Pain assessment in intensive care units of a low-middle income country: impact of the basic educational course
BMC Medical Education volume 23, Article number: 567 (2023)
Patients admitted to ICU usually have moderate-to-severe pain at rest and during care-related activities. The “Critical Care Pain Observation Tool (CPOT)” is a reliable and validated objective assessment tool for those patients who cannot self-report pain in ICU. The objectives of the educational course were to assess the baseline knowledge, and practice of pain assessment in critically ill patients and reassess the same in all participants of the course by comparing the results of pre and post-test.
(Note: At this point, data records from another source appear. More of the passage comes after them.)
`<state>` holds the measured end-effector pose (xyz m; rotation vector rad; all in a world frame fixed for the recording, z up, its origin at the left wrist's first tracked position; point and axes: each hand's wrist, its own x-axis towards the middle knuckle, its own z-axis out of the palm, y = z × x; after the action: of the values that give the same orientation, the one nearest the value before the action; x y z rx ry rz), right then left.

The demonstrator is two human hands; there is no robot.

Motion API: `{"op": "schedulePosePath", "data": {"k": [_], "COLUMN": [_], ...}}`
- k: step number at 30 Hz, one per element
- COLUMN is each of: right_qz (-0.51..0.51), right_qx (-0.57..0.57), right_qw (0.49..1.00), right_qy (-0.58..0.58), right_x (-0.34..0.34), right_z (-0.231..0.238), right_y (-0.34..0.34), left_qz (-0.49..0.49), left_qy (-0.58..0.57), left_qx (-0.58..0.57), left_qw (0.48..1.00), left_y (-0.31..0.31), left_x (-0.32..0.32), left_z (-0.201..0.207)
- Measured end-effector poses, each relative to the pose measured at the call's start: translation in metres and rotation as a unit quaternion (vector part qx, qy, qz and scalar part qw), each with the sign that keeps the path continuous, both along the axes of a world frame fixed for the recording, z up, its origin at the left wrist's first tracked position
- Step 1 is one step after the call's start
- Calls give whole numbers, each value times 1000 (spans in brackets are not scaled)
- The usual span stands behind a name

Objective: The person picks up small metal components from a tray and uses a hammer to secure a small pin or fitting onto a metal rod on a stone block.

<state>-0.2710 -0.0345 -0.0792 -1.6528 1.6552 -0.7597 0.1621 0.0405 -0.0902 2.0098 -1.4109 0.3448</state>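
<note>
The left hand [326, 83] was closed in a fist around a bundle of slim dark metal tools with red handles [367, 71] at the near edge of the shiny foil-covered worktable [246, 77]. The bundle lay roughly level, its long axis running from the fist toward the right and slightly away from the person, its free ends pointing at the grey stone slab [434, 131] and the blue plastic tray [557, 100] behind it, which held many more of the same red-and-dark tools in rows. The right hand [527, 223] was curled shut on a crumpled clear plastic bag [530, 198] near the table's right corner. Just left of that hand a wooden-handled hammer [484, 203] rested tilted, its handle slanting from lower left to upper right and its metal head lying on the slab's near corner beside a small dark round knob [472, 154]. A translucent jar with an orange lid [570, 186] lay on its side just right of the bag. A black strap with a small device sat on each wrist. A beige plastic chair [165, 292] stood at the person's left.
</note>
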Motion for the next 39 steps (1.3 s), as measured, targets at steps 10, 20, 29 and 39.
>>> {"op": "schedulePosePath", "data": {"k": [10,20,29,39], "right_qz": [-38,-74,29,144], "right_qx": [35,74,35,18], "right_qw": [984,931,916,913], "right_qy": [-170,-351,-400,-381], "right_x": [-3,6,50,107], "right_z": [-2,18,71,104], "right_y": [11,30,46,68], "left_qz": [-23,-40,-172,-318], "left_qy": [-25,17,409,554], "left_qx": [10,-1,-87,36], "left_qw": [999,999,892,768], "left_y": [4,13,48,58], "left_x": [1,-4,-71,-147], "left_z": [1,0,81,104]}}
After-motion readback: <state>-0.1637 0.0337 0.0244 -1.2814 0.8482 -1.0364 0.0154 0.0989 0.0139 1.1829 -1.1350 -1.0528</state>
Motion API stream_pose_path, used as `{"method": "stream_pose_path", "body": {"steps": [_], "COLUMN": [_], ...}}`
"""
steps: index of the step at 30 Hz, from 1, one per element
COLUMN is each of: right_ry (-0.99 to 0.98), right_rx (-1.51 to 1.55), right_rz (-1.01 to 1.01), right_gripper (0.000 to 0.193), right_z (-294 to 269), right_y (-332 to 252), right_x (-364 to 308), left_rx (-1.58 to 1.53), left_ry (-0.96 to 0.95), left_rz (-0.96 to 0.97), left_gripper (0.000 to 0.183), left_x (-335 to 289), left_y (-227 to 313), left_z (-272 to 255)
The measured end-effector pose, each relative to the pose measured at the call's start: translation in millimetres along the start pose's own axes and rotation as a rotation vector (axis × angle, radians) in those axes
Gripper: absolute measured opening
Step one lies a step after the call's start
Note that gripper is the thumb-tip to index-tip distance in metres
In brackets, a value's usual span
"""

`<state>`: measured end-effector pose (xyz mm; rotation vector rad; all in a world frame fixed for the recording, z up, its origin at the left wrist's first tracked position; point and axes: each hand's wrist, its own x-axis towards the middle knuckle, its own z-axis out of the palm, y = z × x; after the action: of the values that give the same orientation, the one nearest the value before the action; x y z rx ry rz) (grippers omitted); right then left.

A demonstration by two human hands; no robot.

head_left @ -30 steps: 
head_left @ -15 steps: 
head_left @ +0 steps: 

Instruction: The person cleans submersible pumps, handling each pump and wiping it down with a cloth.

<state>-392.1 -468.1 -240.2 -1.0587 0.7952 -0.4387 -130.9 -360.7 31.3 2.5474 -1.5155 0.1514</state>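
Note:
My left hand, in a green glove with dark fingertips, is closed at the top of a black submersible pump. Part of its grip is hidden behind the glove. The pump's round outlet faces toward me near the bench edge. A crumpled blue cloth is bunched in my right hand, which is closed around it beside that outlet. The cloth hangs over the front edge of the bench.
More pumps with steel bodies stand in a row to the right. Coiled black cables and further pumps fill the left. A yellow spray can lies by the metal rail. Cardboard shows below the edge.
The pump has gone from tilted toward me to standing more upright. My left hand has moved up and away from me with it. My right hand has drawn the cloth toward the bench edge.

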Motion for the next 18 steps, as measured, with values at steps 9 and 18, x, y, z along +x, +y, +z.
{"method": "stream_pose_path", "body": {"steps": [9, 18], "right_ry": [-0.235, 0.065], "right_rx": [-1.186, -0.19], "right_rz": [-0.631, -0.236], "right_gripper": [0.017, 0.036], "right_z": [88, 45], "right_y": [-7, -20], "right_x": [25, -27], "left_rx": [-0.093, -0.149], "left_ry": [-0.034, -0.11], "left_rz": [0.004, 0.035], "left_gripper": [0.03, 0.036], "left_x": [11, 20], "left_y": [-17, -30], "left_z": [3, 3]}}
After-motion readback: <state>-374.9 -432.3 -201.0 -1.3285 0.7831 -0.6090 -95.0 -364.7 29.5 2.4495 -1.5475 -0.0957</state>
The educational course of six hours of contact time on the use of CPOT for pain assessment in ICU patients was designed and conducted by the authors after approval from the Ethics Review Committee, Aga Khan University. This educational course was delivered at five different tertiary care hospitals in the Sindh province of Pakistan. A pre-test consisting of 25 true/false multiple-choice questions was conducted at the beginning of the course to assess the baseline knowledge, and practice of participants regarding pain assessment in critically ill patients and the same test was taken at the end of the course.
A total of 205 critical care physicians and nursing staff attended the courses. Both pre-test and post-test were completed by 149 (72.6%) participants, of which 53 (35.6%) were female and 96 (64.4%) were male. The mean pre-test score of participants was 57.83 ± 11.86 and the mean post-test score of participants was 67.43 ± 12.96 and this was statistically significant (p = < 0.01). In univariate analysis, the effect of training was significantly higher in the female gender (p = 0.0005) and in those participants, who belong to the metropolitan city (p = 0.010). In multivariate analysis, participants from non-metropolitan cities showed less improvement in post-test scores compared to those who come from the metropolitan city (p = 0.038).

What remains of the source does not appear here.